*WHAT IS BEING ASKED*. Below are lines of data; restate word for word those running from the line containing "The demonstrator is" to the line containing "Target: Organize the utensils", inclusive, and no others.

*STORED DATA*.
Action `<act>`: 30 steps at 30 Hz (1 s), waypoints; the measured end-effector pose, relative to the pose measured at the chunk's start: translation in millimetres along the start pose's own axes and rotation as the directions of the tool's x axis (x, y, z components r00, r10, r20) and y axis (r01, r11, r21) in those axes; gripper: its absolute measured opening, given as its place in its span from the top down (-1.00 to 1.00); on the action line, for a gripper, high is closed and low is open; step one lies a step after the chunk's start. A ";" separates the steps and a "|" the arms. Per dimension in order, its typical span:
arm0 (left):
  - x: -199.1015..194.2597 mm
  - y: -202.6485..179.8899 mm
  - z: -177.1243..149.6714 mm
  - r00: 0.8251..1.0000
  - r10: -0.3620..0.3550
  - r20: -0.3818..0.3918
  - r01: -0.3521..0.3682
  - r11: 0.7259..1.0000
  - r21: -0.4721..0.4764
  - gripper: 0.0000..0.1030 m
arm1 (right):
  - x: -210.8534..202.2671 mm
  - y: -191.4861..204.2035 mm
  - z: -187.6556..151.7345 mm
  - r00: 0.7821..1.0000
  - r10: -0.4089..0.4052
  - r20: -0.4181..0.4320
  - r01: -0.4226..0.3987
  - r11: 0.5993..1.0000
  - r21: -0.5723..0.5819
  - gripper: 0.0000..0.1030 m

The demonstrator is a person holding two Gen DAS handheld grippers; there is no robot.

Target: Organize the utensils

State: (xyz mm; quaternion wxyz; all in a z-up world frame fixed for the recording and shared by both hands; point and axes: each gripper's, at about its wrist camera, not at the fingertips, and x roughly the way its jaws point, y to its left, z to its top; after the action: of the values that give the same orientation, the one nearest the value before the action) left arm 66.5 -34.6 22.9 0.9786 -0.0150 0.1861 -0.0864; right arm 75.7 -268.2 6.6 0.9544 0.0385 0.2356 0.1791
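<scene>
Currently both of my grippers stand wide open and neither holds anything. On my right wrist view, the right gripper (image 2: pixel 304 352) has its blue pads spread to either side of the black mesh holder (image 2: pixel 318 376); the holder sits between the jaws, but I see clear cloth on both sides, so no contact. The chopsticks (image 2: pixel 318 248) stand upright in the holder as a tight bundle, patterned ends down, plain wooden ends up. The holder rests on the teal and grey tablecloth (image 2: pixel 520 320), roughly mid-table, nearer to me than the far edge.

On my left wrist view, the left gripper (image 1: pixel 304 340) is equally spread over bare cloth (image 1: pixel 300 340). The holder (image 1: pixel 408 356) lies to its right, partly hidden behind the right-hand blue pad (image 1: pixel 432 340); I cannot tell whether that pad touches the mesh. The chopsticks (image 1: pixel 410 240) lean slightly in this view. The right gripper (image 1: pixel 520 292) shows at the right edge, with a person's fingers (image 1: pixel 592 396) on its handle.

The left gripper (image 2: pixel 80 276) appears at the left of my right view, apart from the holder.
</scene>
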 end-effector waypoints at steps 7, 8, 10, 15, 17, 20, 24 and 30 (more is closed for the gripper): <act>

*RESULT BELOW*.
The demonstrator is a person holding two Gen DAS handheld grippers; there is no robot.

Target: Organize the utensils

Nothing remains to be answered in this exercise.